Уже стемнело, но я не зажигала большую лампу. Целый день я читала, а к вечеру, закрыв уставшие глаза, задумалась. Я думала о том, что прочтена ещё одна книга, очень старая и правдивая, и скоро я её забуду. Но прошлое должно быть в нас и без книг. Следы ведут гораздо дальше дня рождения. Утерян только ключ к этой запылённой дверце. Мы, дети горнила эволюции, не научившиеся языку матери, а Вселенная стучится сквозь наше сердце и, может быть, не с одного конца. Я покачивалась на зыби веков, медленно кружилась голова.

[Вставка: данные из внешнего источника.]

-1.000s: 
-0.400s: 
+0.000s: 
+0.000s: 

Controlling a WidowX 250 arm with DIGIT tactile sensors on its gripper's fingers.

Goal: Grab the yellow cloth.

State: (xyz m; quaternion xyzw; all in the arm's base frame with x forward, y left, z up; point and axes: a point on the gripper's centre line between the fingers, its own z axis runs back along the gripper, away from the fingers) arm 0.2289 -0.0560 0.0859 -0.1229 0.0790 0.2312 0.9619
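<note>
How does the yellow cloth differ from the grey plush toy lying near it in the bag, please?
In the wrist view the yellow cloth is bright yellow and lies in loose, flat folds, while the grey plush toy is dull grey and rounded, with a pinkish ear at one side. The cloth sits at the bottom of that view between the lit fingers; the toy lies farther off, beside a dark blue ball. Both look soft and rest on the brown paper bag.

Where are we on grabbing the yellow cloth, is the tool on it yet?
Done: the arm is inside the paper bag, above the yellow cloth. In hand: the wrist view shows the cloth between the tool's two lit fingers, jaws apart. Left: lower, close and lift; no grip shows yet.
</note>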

…Я входила в давно разрушенные дома и дворцы, говорила с людьми, которые ещё не родились. В ущелье меж сосен, не начавших счёт времени, я нашла источник живой воды, а в жаркой пустыне — родник смерти. Их воды отдельно текли по холмам и равнинам, но слились в шумящем волнами море… И я отвела глаза человека на краю пропасти от слепого дыма дна и показала ему тучи и землю, леса и реки, скользящие под ногами оленей на закате истекающего багровым золотом дня. И вдруг дверь моей комнаты открылась. Словно ветер, метнулись олени, и исчезли в углу под креслом. Кто-то молча вошёл и встал возле двери. Он стоял уже минуты три, не двигаясь, не издав ни одного звука. Я побежала к выключателю и зажгла свет. Передо мной стоял человек, удивительно похожий на нарисованного Жоржа. Он был неестественно возбуждён и смотрел на меня, словно на привидение. В ту минуту я не вспомнила о письме и о писавшем его человеке, который мог прийти. Необычайное сходство вошедшего с портретом смутило меня и разбросало мысли в разные стороны. Мы стояли друг против друга и молчали. Тогда мне было только очень жаль его, и хотелось посадить на диван, успокоить дрожащие руки… А он, глядя даже не на меня, подошёл и левой рукой взял прядь моих волос, перебирая их пальцами. Я тихо шепнула ему: «Успокойтесь», но он вдруг кинулся к двери и, не открыв её, остановился перед нарисованным мной портретом. Он разглядывал его очень внимательно и по слогам повторял про себя: «Здравствуй, Жорж». Потом с глухим рычанием кинулся к двери и бешено скатился по лестнице. И тут я вспомнила о письме и бросилась к окну. Он бежал по мосту. Падал снег, светил фонарь позади него на конце мостового изгиба, и тень бегущего страшно металась по стене дома напротив. Внезапно он остановился на месте, уцепившись за решётку перил и, опустив голову, уставился на воду. Чувствуя необратимость происходящего и своё бессилие, книгой я ударила по стеклу и закричала: «Остановись, Жорж». А в это время, нелепо перегнувшись через перила и забросив ноги назад, он, перекувырнувшись через ограждение, упал в воду.
Сегодня с утра я не ходила на работу, а пришла в больницу. Мне сказали, что увидеть его я смогу дня через два. Всего в воде он пробыл минуты три-четыре, но пока его втаскивали на стоявшую неподалёку лодку и переносили в машину, он успел простудиться. У него лёгкое нервное расстройство, но это не страшно, сказали в больнице. Ему нужно будет просто уехать отсюда куда-нибудь на юг, проветриться. Море сделает его здоровым, блеснув улыбкой, сказал врач, но, увидев сомнение в моих глазах, стал говорить о температуре и прочих болезненных вещах.